In the petition sent to the High Commissioner of the UNHRC in Geneva, Switzerland, Nalini has alleged that she has suffered discrimination at the hands of the Indian and Tamil Nadu government for “more than 16 years since I had become eligible for release from prison as early as 2001.” Her husband Sriharan alias Murugan, a Sri Lankan Tamil, is also a life convict in the assassination case.

“At the time of my arrest on June 13, 1991, I was pregnant and gave birth to my daughter in prison in 1992. My daughter now lives abroad at her paternal uncle’s house in the United Kingdom. I am the only woman prisoner in the country who has spent more than 26 years as a life convict,” she said, pointing out that even Gopal Vinayak Godse, a conspirator in the Mahatma Gandhi assassination case, was released from prison in 1965, though he was sentenced to deportation for life.

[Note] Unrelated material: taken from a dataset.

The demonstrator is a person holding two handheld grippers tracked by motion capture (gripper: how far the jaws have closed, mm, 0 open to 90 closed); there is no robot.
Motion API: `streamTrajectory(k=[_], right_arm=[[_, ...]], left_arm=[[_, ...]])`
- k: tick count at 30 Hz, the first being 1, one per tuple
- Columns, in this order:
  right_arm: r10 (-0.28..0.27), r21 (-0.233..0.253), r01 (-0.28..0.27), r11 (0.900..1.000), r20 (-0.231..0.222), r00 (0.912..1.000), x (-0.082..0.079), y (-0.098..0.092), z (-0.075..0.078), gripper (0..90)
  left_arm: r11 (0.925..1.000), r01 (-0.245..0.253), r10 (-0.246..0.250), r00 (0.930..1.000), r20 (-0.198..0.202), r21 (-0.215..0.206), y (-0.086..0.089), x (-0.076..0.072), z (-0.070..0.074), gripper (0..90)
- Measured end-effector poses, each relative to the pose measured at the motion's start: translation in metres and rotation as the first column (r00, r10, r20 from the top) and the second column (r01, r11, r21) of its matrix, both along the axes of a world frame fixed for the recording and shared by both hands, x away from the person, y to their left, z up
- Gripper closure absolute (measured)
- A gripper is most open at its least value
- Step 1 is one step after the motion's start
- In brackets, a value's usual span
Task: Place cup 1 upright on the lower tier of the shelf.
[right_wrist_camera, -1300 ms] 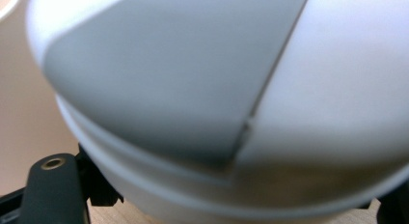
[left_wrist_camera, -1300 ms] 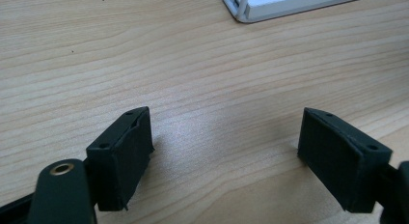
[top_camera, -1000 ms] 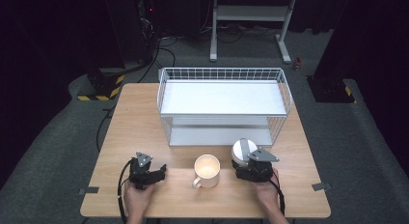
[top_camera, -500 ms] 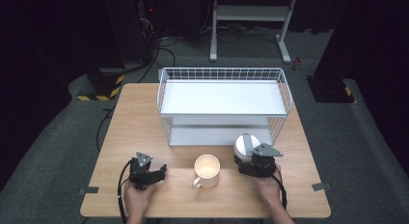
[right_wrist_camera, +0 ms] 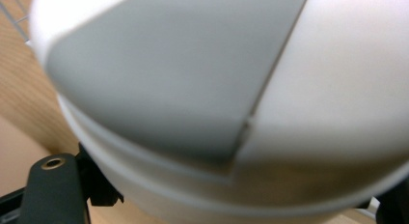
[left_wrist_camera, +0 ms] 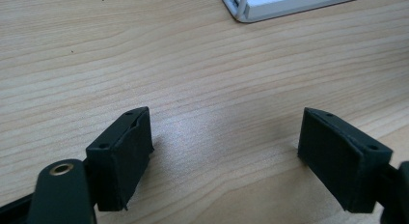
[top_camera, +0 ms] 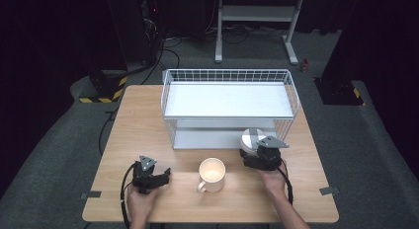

Days after Rajiv Gandhi was assassinated by a Liberation Tigers of Tamil Eelam (LTTE) suicide bomber in Sriperumbudur on May 21, 1991, Nalini was arrested and has been in jail since. After the trial court sentenced all the 26 accused to death, the Supreme Court acquitted 19 persons and three were sentenced to imprisonment for life while upholding the death penalty for four including Nalini and her husband Murugan in 1998. Nalini’s sentence was commuted to life by Tamil Nadu Governor in April 2000 on the basis of the state cabinet following Sonia Gandhi’s public appeal. In February 2014, the Supreme Court commuted the death penalty of the remaining three convicts to life for the 11-year delay in deciding their mercy petitions.